▸ PROBLEM TO WORK ON
In the records below, how many lines hold the string "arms"? Give only the number.

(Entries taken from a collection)
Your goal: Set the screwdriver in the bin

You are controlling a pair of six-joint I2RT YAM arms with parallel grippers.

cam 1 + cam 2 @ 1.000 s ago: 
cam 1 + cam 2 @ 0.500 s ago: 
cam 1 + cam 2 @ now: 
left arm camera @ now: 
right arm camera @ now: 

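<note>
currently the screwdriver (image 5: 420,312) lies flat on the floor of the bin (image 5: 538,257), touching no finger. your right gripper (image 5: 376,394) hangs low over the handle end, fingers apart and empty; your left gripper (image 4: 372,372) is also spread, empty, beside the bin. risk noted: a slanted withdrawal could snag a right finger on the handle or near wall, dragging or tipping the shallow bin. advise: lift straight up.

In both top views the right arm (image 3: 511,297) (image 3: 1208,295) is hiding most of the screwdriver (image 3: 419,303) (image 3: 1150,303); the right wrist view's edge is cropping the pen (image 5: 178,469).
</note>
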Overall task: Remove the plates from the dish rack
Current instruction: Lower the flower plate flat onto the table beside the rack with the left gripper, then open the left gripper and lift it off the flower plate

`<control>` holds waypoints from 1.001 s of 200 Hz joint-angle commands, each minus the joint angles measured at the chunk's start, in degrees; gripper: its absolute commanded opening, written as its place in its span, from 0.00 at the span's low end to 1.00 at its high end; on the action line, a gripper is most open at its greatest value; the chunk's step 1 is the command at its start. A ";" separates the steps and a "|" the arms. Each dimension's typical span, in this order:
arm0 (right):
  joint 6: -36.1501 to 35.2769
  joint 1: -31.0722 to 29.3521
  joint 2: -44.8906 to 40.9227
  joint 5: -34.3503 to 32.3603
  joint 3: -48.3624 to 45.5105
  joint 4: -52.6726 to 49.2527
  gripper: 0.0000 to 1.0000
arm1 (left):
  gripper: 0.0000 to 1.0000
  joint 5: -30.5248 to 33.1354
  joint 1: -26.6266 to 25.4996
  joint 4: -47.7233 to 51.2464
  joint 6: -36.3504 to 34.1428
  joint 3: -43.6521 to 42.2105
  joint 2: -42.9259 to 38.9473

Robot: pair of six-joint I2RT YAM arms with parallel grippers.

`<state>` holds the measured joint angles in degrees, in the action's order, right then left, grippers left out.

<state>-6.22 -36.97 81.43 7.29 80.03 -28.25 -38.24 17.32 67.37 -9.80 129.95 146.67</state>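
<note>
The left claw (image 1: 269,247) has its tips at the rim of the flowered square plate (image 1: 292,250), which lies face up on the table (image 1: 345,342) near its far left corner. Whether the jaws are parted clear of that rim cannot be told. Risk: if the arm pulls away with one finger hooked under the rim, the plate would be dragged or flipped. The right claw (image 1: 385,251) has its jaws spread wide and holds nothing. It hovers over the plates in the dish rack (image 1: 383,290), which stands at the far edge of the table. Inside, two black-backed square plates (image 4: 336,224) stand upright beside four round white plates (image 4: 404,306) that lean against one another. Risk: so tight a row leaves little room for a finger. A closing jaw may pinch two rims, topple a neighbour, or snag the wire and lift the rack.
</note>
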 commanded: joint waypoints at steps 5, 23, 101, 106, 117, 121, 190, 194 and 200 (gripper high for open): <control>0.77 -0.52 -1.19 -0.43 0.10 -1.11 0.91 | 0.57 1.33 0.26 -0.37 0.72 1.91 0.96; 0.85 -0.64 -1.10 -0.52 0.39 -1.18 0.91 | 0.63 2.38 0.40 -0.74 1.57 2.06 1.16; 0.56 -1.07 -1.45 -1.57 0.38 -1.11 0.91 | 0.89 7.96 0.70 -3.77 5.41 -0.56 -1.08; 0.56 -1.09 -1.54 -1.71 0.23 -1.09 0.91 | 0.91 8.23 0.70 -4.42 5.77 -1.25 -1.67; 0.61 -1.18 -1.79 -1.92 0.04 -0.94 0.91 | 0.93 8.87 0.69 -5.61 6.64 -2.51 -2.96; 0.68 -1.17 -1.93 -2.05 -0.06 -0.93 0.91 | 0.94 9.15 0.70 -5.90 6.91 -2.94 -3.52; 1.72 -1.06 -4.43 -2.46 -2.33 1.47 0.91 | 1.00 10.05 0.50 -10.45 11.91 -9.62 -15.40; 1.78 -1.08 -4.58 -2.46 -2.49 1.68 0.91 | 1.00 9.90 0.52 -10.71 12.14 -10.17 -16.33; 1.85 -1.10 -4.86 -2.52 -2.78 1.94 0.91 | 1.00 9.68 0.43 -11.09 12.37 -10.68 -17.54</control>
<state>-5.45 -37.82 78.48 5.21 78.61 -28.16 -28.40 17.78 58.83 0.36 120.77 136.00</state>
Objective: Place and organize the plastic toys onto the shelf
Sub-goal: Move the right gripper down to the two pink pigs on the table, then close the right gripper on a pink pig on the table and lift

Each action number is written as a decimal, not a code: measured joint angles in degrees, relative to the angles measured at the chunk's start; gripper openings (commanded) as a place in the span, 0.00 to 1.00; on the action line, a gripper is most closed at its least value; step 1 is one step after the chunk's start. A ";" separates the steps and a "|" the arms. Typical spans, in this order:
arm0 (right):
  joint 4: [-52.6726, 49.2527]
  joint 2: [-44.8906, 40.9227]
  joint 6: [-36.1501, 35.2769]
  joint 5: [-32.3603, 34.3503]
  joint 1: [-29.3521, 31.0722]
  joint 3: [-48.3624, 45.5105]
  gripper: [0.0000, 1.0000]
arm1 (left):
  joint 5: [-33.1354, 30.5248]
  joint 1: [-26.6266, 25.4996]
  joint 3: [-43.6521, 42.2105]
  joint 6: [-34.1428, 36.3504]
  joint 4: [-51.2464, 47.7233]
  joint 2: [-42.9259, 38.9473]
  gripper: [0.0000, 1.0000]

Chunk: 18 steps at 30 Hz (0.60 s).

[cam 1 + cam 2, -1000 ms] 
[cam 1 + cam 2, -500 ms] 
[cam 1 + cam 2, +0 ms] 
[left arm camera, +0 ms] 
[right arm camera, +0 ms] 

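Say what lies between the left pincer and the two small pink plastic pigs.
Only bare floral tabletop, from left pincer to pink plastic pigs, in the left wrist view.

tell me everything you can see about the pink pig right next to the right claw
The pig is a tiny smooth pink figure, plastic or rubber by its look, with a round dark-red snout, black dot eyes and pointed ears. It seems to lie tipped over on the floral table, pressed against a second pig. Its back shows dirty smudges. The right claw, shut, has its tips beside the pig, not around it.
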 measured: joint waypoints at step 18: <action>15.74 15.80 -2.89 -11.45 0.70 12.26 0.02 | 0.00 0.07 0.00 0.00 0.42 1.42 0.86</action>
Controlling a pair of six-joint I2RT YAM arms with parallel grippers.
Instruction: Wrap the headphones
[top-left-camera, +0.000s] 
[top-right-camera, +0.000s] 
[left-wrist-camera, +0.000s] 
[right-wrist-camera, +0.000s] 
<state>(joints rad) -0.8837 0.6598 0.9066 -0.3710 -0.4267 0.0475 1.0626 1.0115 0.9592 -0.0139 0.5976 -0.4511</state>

▸ RESPONSE
5